Election 2004: What tomorrow?

The coming election is only weeks away, and the results of the first Presidential debate are still resounding through the political spectrum.

To no one's surprise, that debate followed typical lines. Kerry was a good speaker. Bush was not. Kerry told us charming anecdotes about JFK in Paris. Bush grasped for an appropriate word to describe terror groups, finally referring to them as "those folks" who want to kill us.

Kerry was deemed the winner of the debate [and subsequent ones] by the media and many Americans, simply because of his better performance. However, performance and substance are not the same thing. This is something lost not only on the man-in-the-street, but on the entire media establishment, which has discussed the stagecraft of the debate ad nausium, but has said little of substance about the ideas articulated therein. It is no doubt that Sen. John Kerry is the better public speaker. But we are not electing a professional lecturer. We are electing a wartime President of the United States of America.

Kerry's plan to give Iran nuclear fuel if it promises not to use it for weapons applications, mentioned briefly during that first debate, is as alarming as any far-left scheme by George Soros and his world-government agenda. Could it be that Kerry, who in the same debate criticised Bush for letting North Korea go nuclear, fails to see that it was that very same sort of plan by President Clinton's administration that permitted North Korean nuclear capability to be where it is today?

At least North Korea is only run by communists. As aweful as communist dictatorship is, however, at least the communist rulers think of their survival. That is why, with them, nuclear weapons in our hands were considered a deterrent back in the days of the USSR.

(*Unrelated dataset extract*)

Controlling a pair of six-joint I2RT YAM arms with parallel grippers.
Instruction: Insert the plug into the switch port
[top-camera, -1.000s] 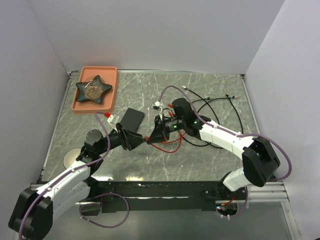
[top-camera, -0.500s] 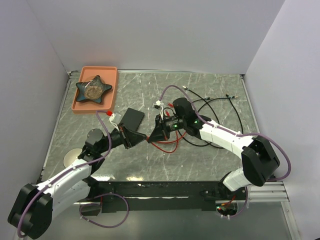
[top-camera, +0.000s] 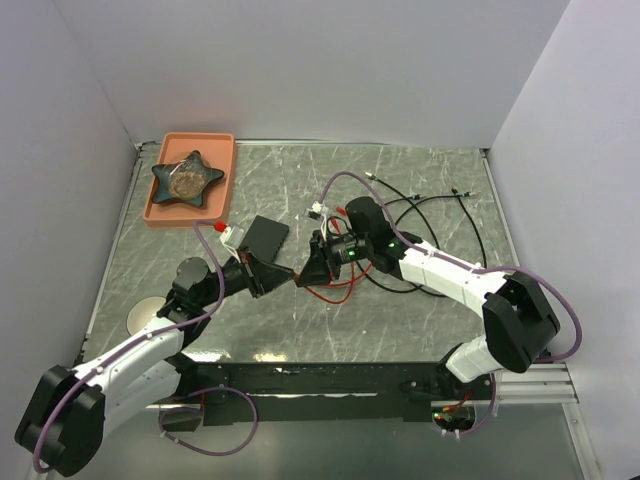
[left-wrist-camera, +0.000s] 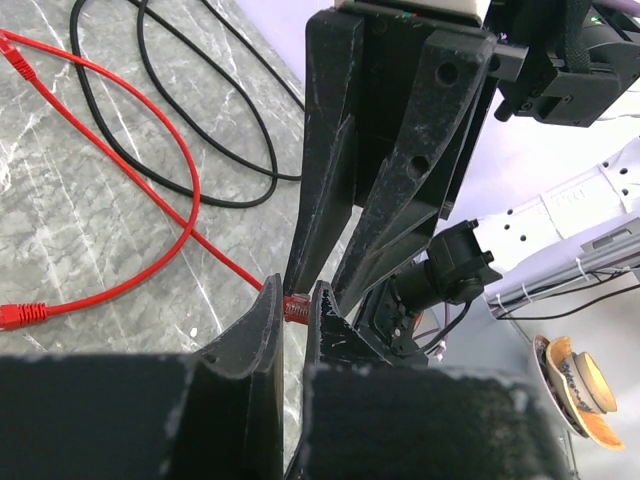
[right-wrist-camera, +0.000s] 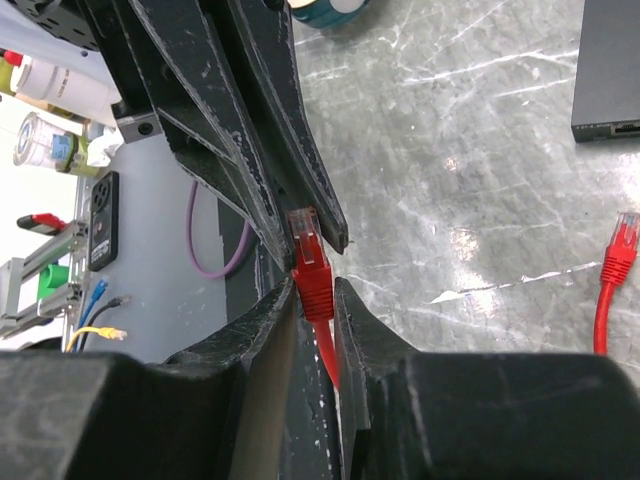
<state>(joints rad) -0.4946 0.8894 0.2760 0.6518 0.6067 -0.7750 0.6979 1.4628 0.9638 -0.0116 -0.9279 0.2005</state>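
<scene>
left pincer (left-wrist-camera: 296, 300) clamped shut on the nose of the red plug (right-wrist-camera: 306, 245), held off the bench (top-camera: 400, 320). right pincer (right-wrist-camera: 313, 295) sits round the boot just behind, can't tell if it's gripping or loose. switch (top-camera: 264, 238) lies flat just beside the left pincer. risks: left fingers cover the nose, so it won't seat; cable drag may twist the plug

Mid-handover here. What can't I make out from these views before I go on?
- Top view: the red plug is hidden where the left end effector and right end effector meet.
- Ports of the switch: too small in the top view; the right wrist view's edge cuts off all but one corner.
- Right wrist view: whether the right fingers press the plug or just flank it.
</scene>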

However, the mullahs in Iran are not nearly as earthly in their consideration of their own mortality. Indeed, the entire Islamicist terror stage is characterized by a belief in suicide missions, if necessary, to slay Americans and our allies. As evidence, witness September 11, the bombings in Iraq, the bombings in Israel. Even now, terrorist fighters in Iraq are taking mind-numbing drugs to heighten their "courage" as they attack U.S. troops. As if their religious fervor were not dangerous enough they are now under the influence of narcotics, totally abandoning reality and considerations of their own mortality. Mutually assured destruction will not work with such an enemy. We cannot allow them to go nuclear. We cannot trust them.

Yet Kerry's plan to give Iran fissionable material in echange for empty promises not to use it to kill us rests on the concept that these fanatics are rational and can be trusted. Niether premise is rooted in reality. At best, Kerry's plan amounts to unilaterally assured destruction -- ours.

Sen. Kerry further illustrated his distance from -- or liberty with -- reality when he repeated the far-left conspiracy about the U.S. going to war in Iraq in order to make profits for Haliburton. Kerry mentioned this several times and acused Bush of favoritism because he did not want to give reconstruction contracts to those who obstructed our efforts in Iraq -- such as France, for example. Just because we refuse to reward those who stood in our way, it does not follow that the President is giving a cash cow to the politically connected. That is, however, one of the myths of the Michael Moore leftists, along with oil tankers stashed off the coast to keep gas prices high. The fact that Kerry doesn't understand the seriousness of France's anti-Americanism, and persists in referring to France and "old Europe" as our "allies" in spite of their efforts to hamstring the U.S. and recently surfaced allegations that they were selling arms to, and being bribed by, Saddam's regime, are just another indication that Kerry misses the point. Kerry calls those who stood by us the "coalition of the coerced and the bribed" -- but refers to France and other do-nothings as "allies" in spite of both their statements and actions. His is a 20th century worldview in this regard -- as is his lackluster approach to dealing with a nuclear Iran and Islamicist terror in general. It will be of no value in a 21st century world against an enemy that is not dissuaded by "mutually assured destruction", and would certainly welcome out own unilaterally assured destruction at the hands of a Kerry administration willing to arm it with fissile material in exchange for promises it would gladly break.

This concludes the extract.